Lecture de À lire : un extrait de « Philosophie et révolution » de S. Kouvélakis.
Dans ce texte, l’auteur s’attache d’abord, à contrario des réflexions libérales sur l’histoire, à voir la Révolution française, qui n’est pas une révolution parmi d’autres, comme un évènement et un processus inachevé, qui porte en lui même son nécessaire propre échec, ses propres contradictions et finalement les conditions d’un renouvellement infini : la démocratie ne se définissant pas d’abord en termes d’institutions, ou de procédures, a fortiori de formes étatiques, mais comme les pratiques de constitution de la politique de masse.
Pour les libéraux, le libéralisme est sorti vainqueur par KO de la séquence révolutionnaire en proclamant la fin de l’histoire et en refusant les finalités meurtrières du processus révolutionnaire. Il s’agit alors de noter la fin des grands discours révolutionnaires au profit du seul discours libéral. Cependant se pose alors la question ici et là de la résurgence d’une matrice sans-cullotide.
La Révolution française promulgue des tensions fondatrices qui sont loin d’être épuisées aujourd’hui : liberté vs égalité, propriété vs existence, terreur et guerre révolutionnaire, nation vs cosmopolitisme : la temporalité de la Révolution se révèle chargée, saturée même, d’avenir.
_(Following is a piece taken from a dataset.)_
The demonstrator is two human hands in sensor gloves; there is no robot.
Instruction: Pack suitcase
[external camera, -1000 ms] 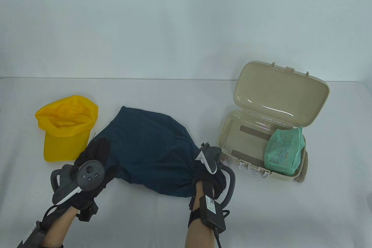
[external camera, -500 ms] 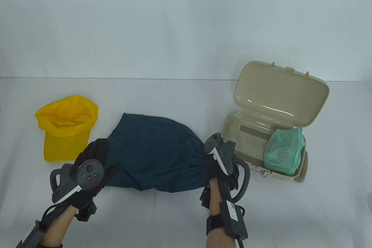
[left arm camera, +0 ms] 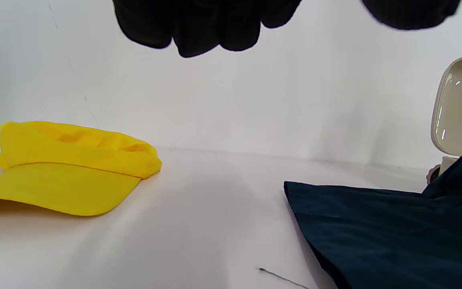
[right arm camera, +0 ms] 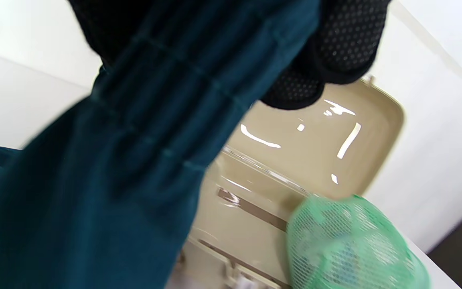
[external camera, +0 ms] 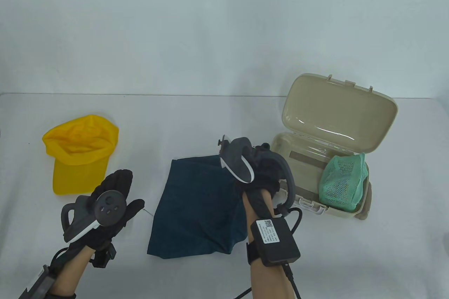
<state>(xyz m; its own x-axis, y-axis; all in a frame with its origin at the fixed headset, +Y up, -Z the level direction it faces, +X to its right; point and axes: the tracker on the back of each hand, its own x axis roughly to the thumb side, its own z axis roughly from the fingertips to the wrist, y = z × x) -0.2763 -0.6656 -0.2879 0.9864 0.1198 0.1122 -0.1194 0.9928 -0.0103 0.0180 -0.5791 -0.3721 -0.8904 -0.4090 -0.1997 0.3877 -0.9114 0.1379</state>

La révolution est liée au processus démocratique au sens où c’est aux individus non libre de conquérir leur liberté. La révolution est d’abord un acte démocratique qui ne peut se définir en termes d’institutions, ou de procédures, a fortiori de formes étatiques, mais comme les pratiques de constitution de la politique de masse. Le processus révolutionnaire est alors une possibilité de l’évènement révolutionnaire d’où l’importance de penser en terme de évènement/processus et non en terme de institution/procédure.
La révolution est aussi condamné à l’échec et c’est cet échec même qui permet de relancer la révolution. La révolution est donc le processus même de création qui permet de lutter contre la réification par le constat de son échec et la remise en branle du processus. On ne peut pas lutter contre ce phénomène, par contre on peut constater l’échec et produire une nouvelle énergie. L’autocritique de la révolution – car n’y accède que celui qui se place dans la perspective de sa défaite, du vide de la situation que ce dé-faire atteste – est la condition même de sa reprise, du « renversement » du vide en réouverture événementielle.
Il réfléchit ensuite aux conséquences philosophiques de la Révolution comme événement européen, celui à partir duquel on peut parler d’Europe dans un sens autre que celui d’un agrégat de légitimités dynastiques ou du cosmopolitisme de l’Église romaine.
C’est pourquoi l’autocritique de la révolution n’est pas autre chose que son devenir-monde, laborieux processus qui transforme la révolution elle-même autant que le monde dont elle accouche.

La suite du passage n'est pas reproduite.